**Exercise aim**
Your copy of the data should match it exactly, leaving out only the pictures.

::::::::

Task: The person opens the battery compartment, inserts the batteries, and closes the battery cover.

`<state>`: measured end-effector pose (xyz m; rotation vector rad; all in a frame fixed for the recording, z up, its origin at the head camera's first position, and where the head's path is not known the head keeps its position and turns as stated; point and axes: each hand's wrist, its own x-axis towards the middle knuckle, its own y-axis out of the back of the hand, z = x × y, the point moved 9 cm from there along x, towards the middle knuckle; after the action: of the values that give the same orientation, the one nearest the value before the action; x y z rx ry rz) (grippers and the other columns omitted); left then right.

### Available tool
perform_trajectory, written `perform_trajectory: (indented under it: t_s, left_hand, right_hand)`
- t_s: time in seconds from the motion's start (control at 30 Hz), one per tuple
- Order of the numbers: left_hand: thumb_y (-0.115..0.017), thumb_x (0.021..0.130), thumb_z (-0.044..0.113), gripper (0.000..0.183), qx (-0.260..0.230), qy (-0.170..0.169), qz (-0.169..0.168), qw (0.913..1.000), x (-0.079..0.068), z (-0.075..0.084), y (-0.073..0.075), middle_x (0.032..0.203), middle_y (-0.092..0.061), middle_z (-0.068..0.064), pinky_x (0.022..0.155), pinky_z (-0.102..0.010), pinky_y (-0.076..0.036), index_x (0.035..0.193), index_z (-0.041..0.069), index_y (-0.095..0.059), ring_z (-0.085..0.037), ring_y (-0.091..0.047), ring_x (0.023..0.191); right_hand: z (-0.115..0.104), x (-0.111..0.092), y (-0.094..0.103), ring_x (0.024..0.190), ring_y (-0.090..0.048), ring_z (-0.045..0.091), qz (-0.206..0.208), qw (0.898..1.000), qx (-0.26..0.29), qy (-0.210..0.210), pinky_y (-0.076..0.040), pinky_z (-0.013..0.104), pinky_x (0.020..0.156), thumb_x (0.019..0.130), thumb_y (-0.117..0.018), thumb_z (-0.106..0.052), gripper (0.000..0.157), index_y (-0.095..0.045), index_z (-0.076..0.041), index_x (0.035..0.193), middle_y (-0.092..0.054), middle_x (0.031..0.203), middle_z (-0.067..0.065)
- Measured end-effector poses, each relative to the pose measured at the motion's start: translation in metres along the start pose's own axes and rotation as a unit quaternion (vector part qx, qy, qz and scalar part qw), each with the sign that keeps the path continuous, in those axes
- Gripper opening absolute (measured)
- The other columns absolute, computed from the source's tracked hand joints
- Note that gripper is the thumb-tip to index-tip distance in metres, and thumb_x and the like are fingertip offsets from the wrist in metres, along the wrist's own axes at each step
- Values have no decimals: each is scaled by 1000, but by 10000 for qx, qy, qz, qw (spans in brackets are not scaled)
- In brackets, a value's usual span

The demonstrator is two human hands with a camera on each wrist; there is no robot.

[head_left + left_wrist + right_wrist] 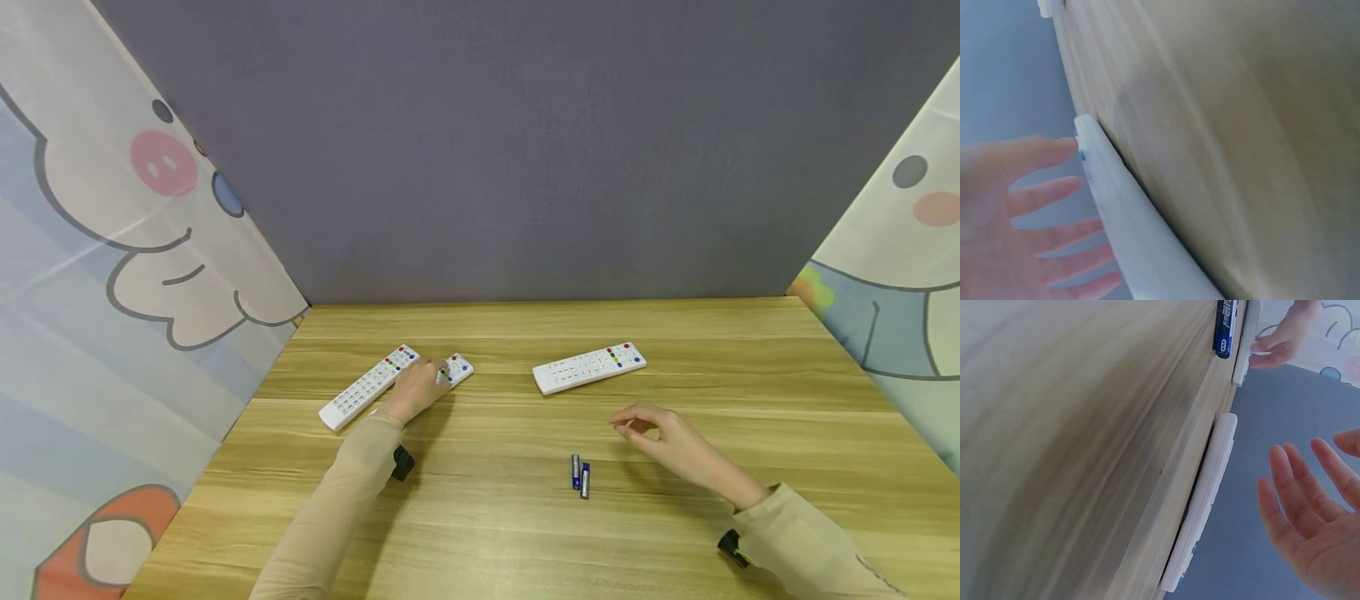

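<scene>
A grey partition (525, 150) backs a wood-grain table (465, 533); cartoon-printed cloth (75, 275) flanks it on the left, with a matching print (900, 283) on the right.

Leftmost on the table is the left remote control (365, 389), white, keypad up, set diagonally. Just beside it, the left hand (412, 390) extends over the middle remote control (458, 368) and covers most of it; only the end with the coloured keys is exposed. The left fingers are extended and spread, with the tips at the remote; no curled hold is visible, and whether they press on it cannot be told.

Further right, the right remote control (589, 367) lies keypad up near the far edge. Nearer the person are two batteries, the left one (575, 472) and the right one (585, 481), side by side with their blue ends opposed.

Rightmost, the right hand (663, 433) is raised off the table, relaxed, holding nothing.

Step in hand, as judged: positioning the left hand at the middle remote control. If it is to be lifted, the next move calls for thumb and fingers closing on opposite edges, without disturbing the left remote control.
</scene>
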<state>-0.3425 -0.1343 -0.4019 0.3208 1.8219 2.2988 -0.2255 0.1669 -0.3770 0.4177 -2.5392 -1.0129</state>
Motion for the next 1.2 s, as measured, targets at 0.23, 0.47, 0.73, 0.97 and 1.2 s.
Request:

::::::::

**Response area**
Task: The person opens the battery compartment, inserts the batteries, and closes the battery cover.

`<state>`: measured end-effector pose (xyz m; rotation vector rad; all in a frame fixed for the recording, z up, its origin at the head camera's first position, and where the head's path is not known the head keeps its position and turns as stated; point and axes: each hand's wrist, its own x-axis towards the middle knuckle, its own y-axis out of the back of the hand, z = x × y, the point moved 9 cm from there along x, towards the middle knuckle; after the action: of the values that give the same orientation, the one nearest the value before the action; x y z rx ry rz) (grippers and the other columns omitted); left then right.

### Available tool
perform_trajectory, written `perform_trajectory: (indented under it: t_s, left_hand, right_hand)`
- t_s: time in seconds from the motion's start (control at 30 Hz), one per tuple
- Order of the numbers: left_hand: thumb_y (-0.115..0.017), thumb_x (0.021..0.130), thumb_z (-0.044..0.113), gripper (0.000..0.183), qx (-0.260..0.230), qy (-0.170..0.169), qz (-0.169..0.168), qw (0.913..1.000), x (-0.079..0.068), z (-0.075..0.084), y (-0.073..0.075), middle_x (0.032..0.203), middle_y (-0.092..0.061), middle_z (-0.068..0.064), pinky_x (0.022..0.155), pinky_z (-0.102..0.010), pinky_y (-0.076..0.036), index_x (0.035..0.193), index_z (-0.041..0.069), index_y (-0.095..0.059), ring_z (-0.085..0.037), ring_y (-0.091..0.047), ring_x (0.023..0.191); right_hand: z (-0.115..0.104), x (-0.111..0.092), y (-0.094..0.103), ring_x (0.024..0.190), ring_y (-0.090..0.048), ring_z (-0.045..0.091), qz (-0.206..0.208), qw (0.898..1.000), qx (-0.26..0.29), qy (-0.210..0.210), pinky_y (-0.076..0.040), pinky_z (-0.013..0.104), pinky_x (0.020..0.156), thumb_x (0.019..0.130), thumb_y (-0.117..0.018), thumb_z (-0.106..0.052), gripper (0.000..0.157), index_y (-0.095..0.045), index_z (-0.076..0.041), index_x (0.035..0.193), middle_y (-0.092..0.054), middle_x (0.031..0.203), middle_z (-0.067..0.065)
- Measured end-effector poses, each relative to the pose measured at the motion's start: translation in metres along the start pose's own axes and rotation as a unit quaternion (vector part qx, qy, qz and scalar part qw), each with the sign that keeps the path continuous, in those axes
- Gripper opening absolute (measured)
- The other columns absolute, computed from the source's tracked hand joints
- Note that gripper is the thumb-tip to index-tip distance in metres, and thumb_x and the like are fingertip offsets from the wrist in metres, along the wrist's own axes at each step
- Values have no decimals: each is scaled by 1000, but by 10000 for qx, qy, qz, qw (spans in brackets are not scaled)
- In brackets, a value's usual span

The demonstrator is two human hands with a camera on each wrist; there is no robot.

[head_left + left_wrist + right_wrist] 

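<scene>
A grey partition (525, 150) backs a wood-grain table (465, 533); cartoon-printed cloth (75, 275) flanks it on the left, with a matching print (900, 283) on the right.

Leftmost on the table is the left remote control (365, 389), white, keypad up, set diagonally. Just beside it, the left hand (412, 390) extends over the middle remote control (458, 368) and covers most of it; only the end with the coloured keys is exposed. The left fingers are extended and spread, with the tips at the remote; no curled hold is visible, and whether they press on it cannot be told.

Further right, the right remote control (589, 367) lies keypad up near the far edge. Nearer the person are two batteries, the left one (575, 472) and the right one (585, 481), side by side with their blue ends opposed.

Rightmost, the right hand (663, 433) is raised off the table, relaxed, holding nothing.

Step in hand, as judged: positioning the left hand at the middle remote control. If it is to be lifted, the next move calls for thumb and fingers closing on opposite edges, without disturbing the left remote control.
</scene>
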<state>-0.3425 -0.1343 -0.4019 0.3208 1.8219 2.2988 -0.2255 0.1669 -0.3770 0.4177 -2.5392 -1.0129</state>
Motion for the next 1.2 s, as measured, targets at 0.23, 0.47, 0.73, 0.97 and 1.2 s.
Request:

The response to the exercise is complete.